Ver a Lune con esa ropa le trajo recuerdos del Etana y la travesía del Kahara. En la frente de su hermana se veía la pálida cicatriz del accidente en el glaciar. ¿La habrá guiado Yed al Santuario?, se preguntó, y adivinó que jamás lo sabría. Más que una experiencia demasiado íntima para compartirla, se trata de una experiencia que no nos pertenece. La noche anterior, una vez finalizada la ceremonia en el Anfiteatro, Lune había sido llamada a la Casa de la Colina. No había dicho palabra sobre el motivo de la insólita convocatoria de la Regente. Y Narha y Vania, que sabían o sospechaban de qué se trataba, se negaron a responder las insistentes preguntas de Elde.

—Debemos ir por Yasna —dijo Narha cuando echaron a andar las cuatro juntas—. Las demás nos alcanzarán allí.

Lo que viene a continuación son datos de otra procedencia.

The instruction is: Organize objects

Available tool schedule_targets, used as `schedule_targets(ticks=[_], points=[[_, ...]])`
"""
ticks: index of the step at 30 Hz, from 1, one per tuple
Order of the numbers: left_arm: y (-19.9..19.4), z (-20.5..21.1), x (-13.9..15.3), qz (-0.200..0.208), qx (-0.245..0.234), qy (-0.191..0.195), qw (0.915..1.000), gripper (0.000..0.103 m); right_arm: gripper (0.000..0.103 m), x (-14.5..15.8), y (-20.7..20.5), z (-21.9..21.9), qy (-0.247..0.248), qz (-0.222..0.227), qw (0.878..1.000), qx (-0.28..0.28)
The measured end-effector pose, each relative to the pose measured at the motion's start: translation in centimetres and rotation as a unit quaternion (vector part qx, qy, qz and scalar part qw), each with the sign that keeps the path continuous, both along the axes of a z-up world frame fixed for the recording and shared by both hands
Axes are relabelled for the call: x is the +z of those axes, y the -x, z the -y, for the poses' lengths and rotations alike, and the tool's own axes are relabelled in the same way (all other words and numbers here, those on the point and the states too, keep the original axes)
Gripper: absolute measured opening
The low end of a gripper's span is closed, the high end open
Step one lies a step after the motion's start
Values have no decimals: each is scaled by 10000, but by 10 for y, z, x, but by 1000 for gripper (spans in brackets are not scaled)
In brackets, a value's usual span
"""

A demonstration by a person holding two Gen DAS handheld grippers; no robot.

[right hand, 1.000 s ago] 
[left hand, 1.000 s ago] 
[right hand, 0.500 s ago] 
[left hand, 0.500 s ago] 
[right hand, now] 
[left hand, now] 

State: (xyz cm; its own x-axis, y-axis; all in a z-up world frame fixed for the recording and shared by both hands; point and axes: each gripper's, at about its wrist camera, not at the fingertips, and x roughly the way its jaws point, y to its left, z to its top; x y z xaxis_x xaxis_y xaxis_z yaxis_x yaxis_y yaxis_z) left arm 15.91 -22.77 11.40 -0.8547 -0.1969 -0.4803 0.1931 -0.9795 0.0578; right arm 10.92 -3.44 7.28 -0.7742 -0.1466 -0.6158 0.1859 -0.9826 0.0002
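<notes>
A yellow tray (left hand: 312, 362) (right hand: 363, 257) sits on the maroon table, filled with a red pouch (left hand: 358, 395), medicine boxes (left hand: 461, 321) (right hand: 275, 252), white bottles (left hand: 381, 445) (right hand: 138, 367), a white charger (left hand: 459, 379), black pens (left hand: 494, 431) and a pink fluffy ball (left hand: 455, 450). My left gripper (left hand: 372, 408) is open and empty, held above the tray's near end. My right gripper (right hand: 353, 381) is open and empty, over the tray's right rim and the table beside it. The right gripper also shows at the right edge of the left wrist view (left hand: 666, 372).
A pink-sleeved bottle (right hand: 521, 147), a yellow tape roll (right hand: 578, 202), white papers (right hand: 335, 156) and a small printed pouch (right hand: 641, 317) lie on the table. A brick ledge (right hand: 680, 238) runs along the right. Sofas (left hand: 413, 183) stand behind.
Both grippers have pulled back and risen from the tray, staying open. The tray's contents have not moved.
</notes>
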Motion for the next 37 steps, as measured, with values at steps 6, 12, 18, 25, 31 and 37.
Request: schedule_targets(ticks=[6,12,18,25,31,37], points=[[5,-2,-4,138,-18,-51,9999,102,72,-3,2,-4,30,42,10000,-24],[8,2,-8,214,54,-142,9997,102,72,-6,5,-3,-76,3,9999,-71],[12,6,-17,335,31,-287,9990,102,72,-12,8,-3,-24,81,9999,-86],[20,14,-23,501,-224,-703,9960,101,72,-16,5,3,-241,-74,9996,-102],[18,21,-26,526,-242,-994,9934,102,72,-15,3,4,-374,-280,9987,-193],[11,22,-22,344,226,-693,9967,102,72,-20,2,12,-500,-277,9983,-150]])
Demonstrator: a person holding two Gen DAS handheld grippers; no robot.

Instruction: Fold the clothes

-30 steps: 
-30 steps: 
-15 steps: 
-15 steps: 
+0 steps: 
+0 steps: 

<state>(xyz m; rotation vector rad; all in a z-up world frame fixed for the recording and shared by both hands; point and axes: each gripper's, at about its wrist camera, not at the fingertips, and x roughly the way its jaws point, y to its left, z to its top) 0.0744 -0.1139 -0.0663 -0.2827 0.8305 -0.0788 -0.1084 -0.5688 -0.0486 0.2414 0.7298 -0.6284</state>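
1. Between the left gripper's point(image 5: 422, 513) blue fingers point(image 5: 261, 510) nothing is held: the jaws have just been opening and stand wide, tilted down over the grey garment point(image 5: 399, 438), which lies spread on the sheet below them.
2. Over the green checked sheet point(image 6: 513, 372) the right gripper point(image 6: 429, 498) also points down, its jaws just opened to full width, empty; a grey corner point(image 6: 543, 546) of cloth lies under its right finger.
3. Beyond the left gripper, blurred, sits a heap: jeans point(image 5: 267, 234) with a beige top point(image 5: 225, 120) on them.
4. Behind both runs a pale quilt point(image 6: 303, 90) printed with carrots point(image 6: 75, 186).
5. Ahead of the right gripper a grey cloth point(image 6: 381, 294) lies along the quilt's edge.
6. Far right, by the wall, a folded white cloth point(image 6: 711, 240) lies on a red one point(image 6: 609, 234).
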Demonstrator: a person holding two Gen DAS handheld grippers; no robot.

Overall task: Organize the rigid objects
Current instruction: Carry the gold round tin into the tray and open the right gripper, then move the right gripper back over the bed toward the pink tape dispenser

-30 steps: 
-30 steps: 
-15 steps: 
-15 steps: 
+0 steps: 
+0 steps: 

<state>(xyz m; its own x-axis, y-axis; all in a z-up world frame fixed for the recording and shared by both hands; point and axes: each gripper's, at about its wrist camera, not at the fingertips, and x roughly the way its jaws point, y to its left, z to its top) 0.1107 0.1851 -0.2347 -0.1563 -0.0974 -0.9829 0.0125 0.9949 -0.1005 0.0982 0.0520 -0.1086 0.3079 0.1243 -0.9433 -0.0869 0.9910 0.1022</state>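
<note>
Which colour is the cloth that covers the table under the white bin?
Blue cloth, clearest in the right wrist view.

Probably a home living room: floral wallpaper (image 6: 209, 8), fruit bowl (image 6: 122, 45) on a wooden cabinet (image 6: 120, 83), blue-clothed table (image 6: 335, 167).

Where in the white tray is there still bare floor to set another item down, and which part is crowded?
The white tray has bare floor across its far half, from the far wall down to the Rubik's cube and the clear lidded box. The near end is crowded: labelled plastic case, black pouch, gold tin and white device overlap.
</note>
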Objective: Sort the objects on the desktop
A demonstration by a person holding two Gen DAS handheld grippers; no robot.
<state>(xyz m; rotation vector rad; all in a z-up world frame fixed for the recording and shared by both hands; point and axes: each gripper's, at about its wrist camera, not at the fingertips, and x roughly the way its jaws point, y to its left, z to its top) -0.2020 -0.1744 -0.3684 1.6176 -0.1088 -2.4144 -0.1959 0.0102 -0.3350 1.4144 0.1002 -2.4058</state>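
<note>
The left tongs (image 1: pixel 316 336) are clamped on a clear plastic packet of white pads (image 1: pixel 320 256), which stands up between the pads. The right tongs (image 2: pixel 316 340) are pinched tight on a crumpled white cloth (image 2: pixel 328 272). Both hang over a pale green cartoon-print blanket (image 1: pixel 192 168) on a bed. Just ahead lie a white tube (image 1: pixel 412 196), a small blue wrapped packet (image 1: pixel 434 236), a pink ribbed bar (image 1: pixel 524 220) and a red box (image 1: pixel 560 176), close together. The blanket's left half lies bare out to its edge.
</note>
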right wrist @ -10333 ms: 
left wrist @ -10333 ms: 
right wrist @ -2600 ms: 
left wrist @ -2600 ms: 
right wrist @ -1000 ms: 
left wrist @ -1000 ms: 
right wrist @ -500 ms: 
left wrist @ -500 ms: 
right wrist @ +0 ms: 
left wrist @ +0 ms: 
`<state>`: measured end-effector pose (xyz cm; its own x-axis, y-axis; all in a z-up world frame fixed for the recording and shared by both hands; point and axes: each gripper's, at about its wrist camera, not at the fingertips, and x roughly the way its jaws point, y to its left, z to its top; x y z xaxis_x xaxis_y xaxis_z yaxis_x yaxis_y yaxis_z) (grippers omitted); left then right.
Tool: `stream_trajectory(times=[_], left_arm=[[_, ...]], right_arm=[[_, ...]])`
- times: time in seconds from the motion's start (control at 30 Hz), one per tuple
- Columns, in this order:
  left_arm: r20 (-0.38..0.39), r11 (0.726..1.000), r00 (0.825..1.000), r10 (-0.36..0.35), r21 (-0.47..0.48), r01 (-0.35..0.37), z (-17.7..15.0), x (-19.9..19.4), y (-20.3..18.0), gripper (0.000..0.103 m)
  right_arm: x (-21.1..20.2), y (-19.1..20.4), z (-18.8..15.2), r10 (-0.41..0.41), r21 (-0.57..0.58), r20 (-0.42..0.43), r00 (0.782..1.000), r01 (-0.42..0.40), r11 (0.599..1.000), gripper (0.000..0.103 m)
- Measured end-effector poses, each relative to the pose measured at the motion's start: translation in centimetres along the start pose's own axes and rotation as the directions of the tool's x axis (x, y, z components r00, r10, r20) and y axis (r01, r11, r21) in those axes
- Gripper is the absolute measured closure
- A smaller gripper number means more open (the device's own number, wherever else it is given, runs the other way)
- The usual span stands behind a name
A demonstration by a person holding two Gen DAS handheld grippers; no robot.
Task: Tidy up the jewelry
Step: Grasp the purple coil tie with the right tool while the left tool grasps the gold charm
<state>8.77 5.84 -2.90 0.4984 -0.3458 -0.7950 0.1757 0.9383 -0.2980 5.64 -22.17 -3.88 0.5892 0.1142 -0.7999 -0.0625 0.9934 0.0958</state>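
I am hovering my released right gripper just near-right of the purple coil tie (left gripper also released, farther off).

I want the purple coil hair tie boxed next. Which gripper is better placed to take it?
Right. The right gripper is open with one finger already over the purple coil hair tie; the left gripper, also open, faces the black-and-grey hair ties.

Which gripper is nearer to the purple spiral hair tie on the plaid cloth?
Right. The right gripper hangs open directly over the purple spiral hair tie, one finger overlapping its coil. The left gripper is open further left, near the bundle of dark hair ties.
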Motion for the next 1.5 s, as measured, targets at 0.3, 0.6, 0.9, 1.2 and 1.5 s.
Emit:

Andria asintió con gesto ausente.

—¿Te sientes bien, Dirmale? —preguntó Elde.

Ella volvió a asentir e intentó sonreír. ¿Era posible que ésa fuera su última mañana en la Escuela con sus hermanas?

—Debemos estar en la Colina al mediodía —dijo Narha—. Nos esperan hoy en Griffarat.

Elde palmeó la espalda de Lune, riendo. —¡Alégrate, Dorada! ¡Esta misma noche podrás discutir de nuevo con la Ardilla!

Lune rió con ella y Andria advirtió algo distinto en sus singulares ojos dorados. Una calma que nunca antes había visto en ella.

—¡Tienes mi palabra que no le daré cuartel! ¡Por los viejos tiempos!

Lena las recibió en la puerta de su casita blanca y las guió a un arroyuelo que corría detrás de las viviendas del personal auxiliar. Allí les señaló una larga franja de tierra recién removida.

—He plantado las semillas de diez árboles —les dijo con su seriedad habitual—. Uno por cada una de ustedes. La hermana Xien me aconsejó desde Arka Risena. —Fingió no advertir la sorpresa de las muchachas y las miró a los ojos—. Ellos me dirán lo que deba saber de ustedes.

Lena dio un paso hacia ellas, uniendo las manos en las mangas de su túnica. Ellas la enfrentaron con ojos brillantes. Y entonces los labios de Lena se agitaron, y por primera vez desde que la conocieran casi una década atrás, la vieron sonreír.

—Me alegra y me enorgullece llamarlas hermanas.

Una auxiliar surgió entre los árboles y se detuvo a una distancia respetuosa del grupo. ¿Cómo despedirnos de ella?, se preguntó Andria con un nudo en la garganta.

—Hermana Lena, el transporte ya ha aterrizado en la Colina.

Lena asintió sin apartar la vista de las muchachas.

—Adiós por ahora, hermanas. Que Syndrah nunca deje de guiarlas.

Las muchachas la miraban con ojos llenos de lágrimas, incapaces de decir palabra. Hasta que Yasna retrocedió un paso. Les costó un gran esfuerzo darle la espalda a Lena y adentrarse en el bosque en busca del sendero que conducía a la Colina.